[WHAT THIS TASK INVOLVES] What does the data read, word for word, from the line containing "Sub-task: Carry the" through its final line? Give those lines only.

[DATA EXTRACT]
-=-=-=-=-

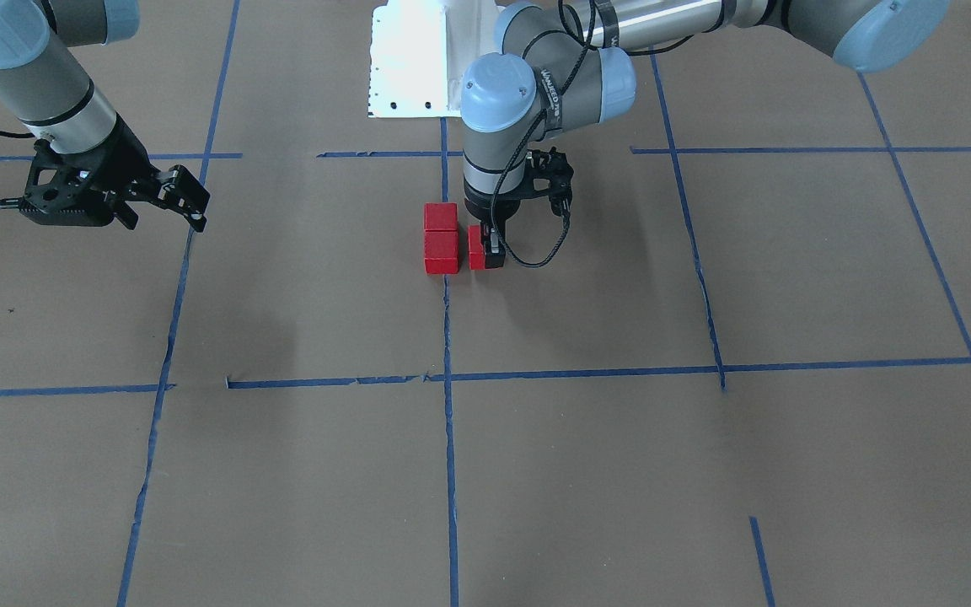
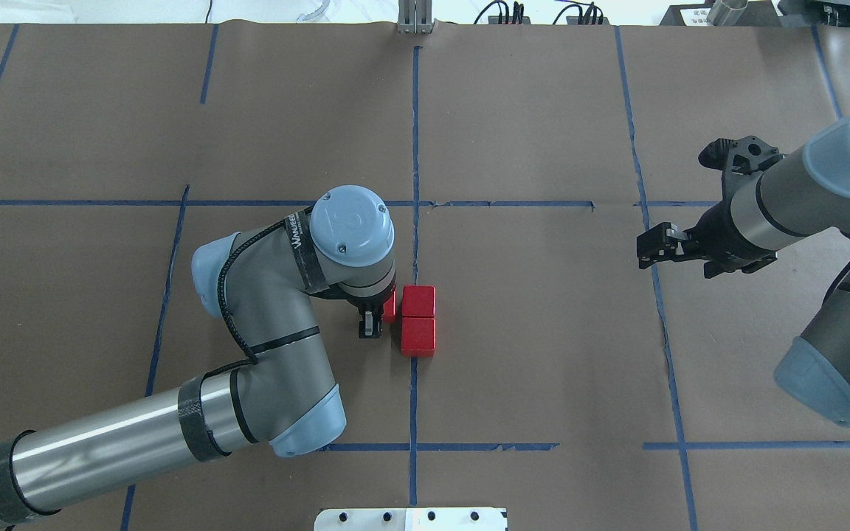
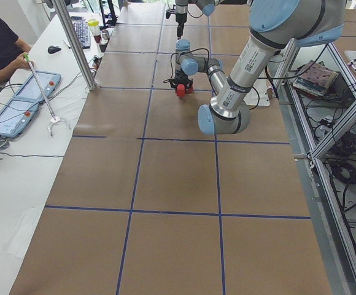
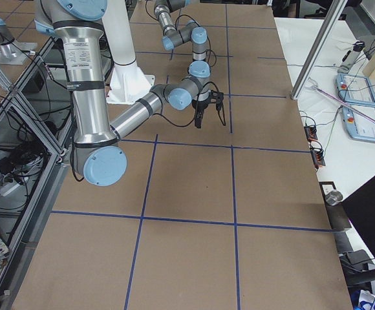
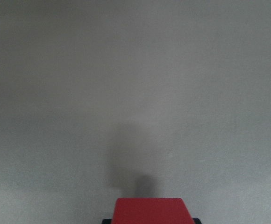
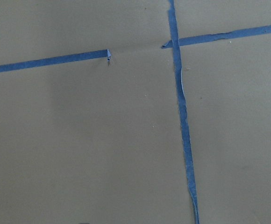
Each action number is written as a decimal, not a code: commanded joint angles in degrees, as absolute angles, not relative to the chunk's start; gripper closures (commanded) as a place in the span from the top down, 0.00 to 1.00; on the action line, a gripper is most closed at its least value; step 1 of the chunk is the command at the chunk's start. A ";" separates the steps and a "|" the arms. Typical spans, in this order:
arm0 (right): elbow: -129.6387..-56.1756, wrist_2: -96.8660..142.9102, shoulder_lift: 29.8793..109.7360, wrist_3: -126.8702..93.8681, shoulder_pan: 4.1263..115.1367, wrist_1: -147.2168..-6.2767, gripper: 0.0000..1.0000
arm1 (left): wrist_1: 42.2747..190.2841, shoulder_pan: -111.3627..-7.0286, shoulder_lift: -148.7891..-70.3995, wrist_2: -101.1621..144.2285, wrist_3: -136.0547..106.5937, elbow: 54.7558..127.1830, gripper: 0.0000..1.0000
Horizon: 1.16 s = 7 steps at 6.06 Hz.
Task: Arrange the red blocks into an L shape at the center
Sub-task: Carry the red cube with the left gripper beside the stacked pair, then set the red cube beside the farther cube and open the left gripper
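My left gripper [image 1: 490, 250] clamps the last small matte red cube [image 1: 475, 249] beside the joined red pair [image 1: 441, 253]; next, close gap, release.

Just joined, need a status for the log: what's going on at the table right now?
The left gripper is shut on a red block, holding it low beside the placed pair, whose two blocks touch on the center tape line. The red block is level with the pair's block farther from the robot, with a thin gap between them. The L is nearly formed but not yet released. The right gripper is open, empty and off to the side.
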<state>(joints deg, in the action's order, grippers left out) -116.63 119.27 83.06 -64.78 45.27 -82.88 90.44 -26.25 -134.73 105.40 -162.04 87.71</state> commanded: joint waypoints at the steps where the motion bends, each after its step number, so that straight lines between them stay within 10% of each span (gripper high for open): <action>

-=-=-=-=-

[EXERCISE ANSWER]
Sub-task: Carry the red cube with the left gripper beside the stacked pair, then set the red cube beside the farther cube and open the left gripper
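My left gripper [image 1: 490, 250] clamps the last small matte red cube [image 1: 475, 249] beside the joined red pair [image 1: 441, 253]; next, close gap, release.

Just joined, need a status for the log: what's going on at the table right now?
The left gripper is shut on a red block, holding it low beside the placed pair, whose two blocks touch on the center tape line. The red block is level with the pair's block farther from the robot, with a thin gap between them. The L is nearly formed but not yet released. The right gripper is open, empty and off to the side.
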<state>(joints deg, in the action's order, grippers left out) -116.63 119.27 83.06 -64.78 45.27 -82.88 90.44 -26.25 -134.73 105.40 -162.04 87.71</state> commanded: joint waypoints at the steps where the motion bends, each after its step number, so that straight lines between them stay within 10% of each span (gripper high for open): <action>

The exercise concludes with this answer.